### EXERCISE GOAL
Please copy each line of the records below that holds the word "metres".

*** RECORDS PROVIDED ***

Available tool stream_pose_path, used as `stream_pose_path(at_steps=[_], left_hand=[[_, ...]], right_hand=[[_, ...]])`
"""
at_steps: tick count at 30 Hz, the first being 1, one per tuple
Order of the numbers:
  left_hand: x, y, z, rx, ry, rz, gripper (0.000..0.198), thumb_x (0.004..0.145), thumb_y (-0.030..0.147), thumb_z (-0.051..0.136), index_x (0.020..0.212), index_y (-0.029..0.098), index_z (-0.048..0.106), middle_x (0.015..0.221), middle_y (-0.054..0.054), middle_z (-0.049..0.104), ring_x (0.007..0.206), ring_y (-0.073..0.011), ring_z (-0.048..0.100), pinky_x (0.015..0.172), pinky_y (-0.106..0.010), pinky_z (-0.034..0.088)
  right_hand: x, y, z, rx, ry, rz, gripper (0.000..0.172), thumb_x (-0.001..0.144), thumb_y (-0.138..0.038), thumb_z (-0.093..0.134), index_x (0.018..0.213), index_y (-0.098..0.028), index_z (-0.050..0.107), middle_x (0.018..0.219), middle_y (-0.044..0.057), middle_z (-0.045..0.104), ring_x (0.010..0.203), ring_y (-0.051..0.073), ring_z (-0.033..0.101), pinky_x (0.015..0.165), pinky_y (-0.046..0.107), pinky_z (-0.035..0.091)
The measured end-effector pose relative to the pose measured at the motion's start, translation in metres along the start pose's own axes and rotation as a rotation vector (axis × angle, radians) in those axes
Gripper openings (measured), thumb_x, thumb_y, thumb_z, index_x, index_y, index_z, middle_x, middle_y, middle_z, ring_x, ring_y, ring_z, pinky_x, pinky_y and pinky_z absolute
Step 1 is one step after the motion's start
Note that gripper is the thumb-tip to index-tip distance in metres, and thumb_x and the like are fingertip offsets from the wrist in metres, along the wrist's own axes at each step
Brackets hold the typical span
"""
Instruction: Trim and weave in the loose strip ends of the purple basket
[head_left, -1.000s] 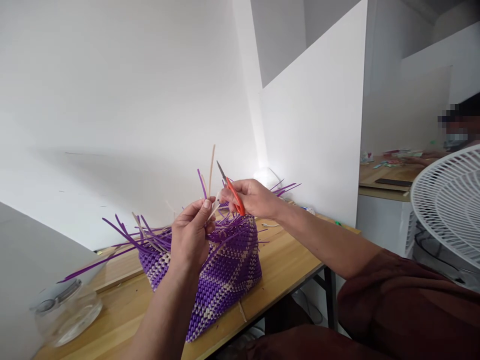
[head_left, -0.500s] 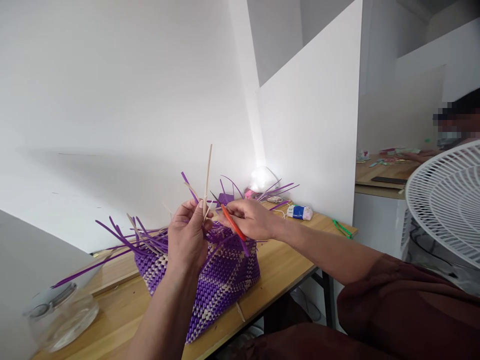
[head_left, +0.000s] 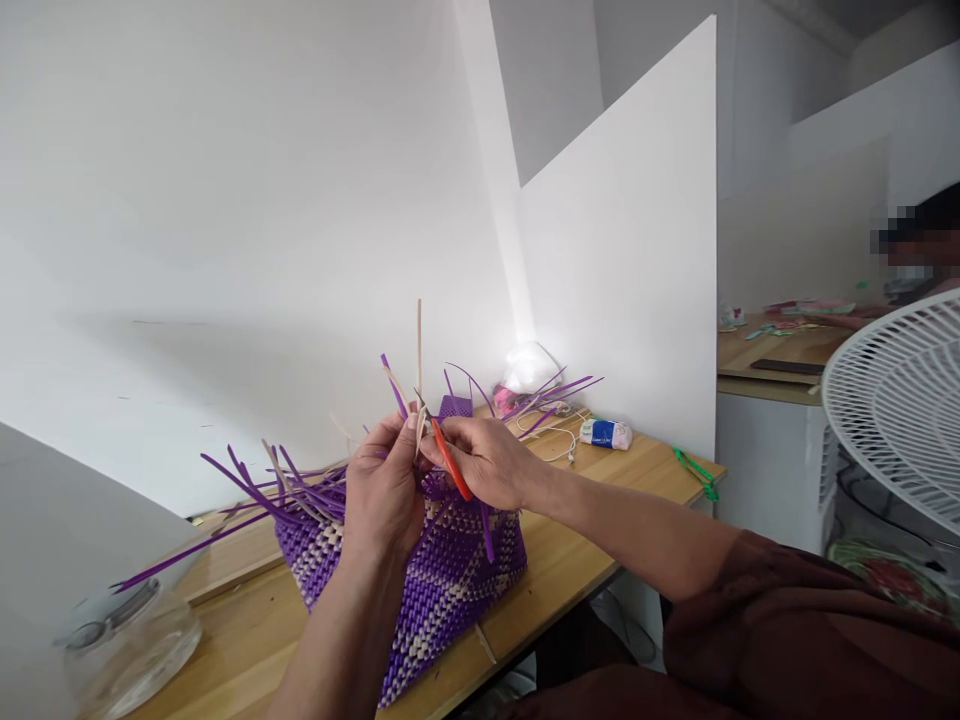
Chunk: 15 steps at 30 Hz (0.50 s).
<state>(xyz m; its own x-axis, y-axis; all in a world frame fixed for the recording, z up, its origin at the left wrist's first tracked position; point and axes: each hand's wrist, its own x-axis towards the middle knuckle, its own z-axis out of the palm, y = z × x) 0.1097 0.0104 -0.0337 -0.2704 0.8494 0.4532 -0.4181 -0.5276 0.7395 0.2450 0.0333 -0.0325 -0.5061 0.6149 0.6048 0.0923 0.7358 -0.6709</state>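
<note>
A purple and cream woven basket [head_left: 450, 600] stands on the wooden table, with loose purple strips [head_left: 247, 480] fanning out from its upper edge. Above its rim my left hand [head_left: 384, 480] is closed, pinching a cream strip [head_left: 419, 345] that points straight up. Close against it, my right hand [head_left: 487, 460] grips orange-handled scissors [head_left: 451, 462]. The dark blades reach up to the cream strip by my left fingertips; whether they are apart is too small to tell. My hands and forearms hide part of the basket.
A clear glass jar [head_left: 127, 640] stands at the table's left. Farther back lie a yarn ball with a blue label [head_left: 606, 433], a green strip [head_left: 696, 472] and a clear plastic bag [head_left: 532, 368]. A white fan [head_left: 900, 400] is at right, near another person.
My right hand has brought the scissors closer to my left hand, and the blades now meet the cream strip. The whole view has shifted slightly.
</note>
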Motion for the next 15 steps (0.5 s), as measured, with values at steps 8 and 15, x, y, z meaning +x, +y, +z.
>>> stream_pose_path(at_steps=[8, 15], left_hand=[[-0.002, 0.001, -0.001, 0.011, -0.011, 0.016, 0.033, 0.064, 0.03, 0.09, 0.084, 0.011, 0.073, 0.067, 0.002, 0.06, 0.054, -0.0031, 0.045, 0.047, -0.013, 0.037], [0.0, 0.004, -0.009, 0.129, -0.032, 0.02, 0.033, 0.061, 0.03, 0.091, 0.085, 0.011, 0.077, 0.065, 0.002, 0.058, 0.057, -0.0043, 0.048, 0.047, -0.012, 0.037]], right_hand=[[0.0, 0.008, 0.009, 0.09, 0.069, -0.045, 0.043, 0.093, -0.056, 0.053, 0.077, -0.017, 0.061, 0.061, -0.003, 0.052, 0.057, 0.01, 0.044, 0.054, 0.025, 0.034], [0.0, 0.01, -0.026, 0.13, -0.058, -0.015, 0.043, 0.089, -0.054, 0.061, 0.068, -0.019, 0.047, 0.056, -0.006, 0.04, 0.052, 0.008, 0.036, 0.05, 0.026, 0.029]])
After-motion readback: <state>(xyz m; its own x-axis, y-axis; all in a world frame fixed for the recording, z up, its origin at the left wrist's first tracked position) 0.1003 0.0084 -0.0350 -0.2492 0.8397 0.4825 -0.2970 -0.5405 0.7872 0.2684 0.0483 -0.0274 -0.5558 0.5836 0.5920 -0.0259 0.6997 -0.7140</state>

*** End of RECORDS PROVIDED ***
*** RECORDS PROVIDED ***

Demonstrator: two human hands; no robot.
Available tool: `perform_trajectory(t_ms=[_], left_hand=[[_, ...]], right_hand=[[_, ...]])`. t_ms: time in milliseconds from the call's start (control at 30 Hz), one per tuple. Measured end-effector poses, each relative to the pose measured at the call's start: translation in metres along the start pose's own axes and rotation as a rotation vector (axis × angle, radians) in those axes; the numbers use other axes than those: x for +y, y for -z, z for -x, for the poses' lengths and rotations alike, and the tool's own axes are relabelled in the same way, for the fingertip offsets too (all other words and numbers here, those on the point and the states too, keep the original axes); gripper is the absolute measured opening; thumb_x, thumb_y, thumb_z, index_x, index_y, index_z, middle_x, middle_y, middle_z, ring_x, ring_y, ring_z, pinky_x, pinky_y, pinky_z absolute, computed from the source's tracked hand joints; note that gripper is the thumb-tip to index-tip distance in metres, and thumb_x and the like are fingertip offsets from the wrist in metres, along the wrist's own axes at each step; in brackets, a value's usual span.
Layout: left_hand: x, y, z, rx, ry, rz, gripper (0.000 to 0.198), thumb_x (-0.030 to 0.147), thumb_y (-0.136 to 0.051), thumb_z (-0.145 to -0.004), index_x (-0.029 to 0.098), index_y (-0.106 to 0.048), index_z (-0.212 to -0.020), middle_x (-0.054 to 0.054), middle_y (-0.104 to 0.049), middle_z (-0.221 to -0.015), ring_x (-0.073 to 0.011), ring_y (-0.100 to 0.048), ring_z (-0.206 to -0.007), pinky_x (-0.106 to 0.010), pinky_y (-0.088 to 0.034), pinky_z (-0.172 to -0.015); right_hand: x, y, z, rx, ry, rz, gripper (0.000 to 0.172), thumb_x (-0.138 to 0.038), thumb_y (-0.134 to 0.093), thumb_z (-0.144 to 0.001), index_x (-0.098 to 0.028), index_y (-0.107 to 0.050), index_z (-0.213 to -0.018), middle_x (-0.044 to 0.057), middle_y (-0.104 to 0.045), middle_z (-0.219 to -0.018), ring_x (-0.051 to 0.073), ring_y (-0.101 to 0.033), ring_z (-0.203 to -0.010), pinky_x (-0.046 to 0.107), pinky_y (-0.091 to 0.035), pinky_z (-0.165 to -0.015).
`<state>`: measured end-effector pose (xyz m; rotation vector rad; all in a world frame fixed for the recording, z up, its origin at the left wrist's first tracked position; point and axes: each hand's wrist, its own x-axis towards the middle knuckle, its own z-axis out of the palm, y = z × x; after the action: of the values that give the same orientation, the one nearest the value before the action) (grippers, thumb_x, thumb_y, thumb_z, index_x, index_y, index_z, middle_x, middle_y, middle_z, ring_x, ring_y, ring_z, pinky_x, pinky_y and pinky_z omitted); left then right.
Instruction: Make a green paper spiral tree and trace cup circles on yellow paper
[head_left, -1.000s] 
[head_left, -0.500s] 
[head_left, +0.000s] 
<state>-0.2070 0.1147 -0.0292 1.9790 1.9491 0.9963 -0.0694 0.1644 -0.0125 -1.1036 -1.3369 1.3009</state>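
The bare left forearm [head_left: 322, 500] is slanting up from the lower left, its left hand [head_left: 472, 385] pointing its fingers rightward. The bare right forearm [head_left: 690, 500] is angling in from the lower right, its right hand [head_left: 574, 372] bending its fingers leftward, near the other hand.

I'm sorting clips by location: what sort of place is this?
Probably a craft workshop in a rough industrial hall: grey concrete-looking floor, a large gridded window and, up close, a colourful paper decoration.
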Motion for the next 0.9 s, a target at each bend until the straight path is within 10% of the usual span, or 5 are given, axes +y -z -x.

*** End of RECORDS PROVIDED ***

### TASK RESULT
The measured end-effector pose relative to the pose measured at the motion's start, translation in metres along the start pose's own axes and rotation as a rotation vector (axis × angle, radians) in those axes
Note that gripper is the thumb-tip to index-tip distance in metres, and thumb_x and the like are fingertip offsets from the wrist in metres, along the wrist's own axes at each step
Available tool: `perform_trajectory(t_ms=[_], left_hand=[[_, ...]], right_hand=[[_, ...]])`. t_ms: time in milliseconds from the call's start (control at 30 Hz), one per tuple. Measured end-effector poses, each relative to the pose measured at the call's start: translation in metres along the start pose's own axes and rotation as a rotation vector (axis × angle, radians) in those axes; the numbers use other axes than those: x for +y, y for -z, z for -x, for the poses' lengths and rotations alike, and the tool's own axes are relabelled in the same way, for the fingertip offsets too (all other words and numbers here, those on the point and the states too, keep the original axes); gripper is the absolute measured opening; thumb_x, thumb_y, thumb_z, index_x, index_y, index_z, middle_x, middle_y, middle_z, ring_x, ring_y, ring_z, pinky_x, pinky_y, pinky_z absolute, computed from the source's tracked hand joints; note that gripper is the thumb-tip to index-tip distance in metres, and thumb_x and the like are fingertip offsets from the wrist in metres, along the wrist's own axes at each step; in brackets, a value's usual span.

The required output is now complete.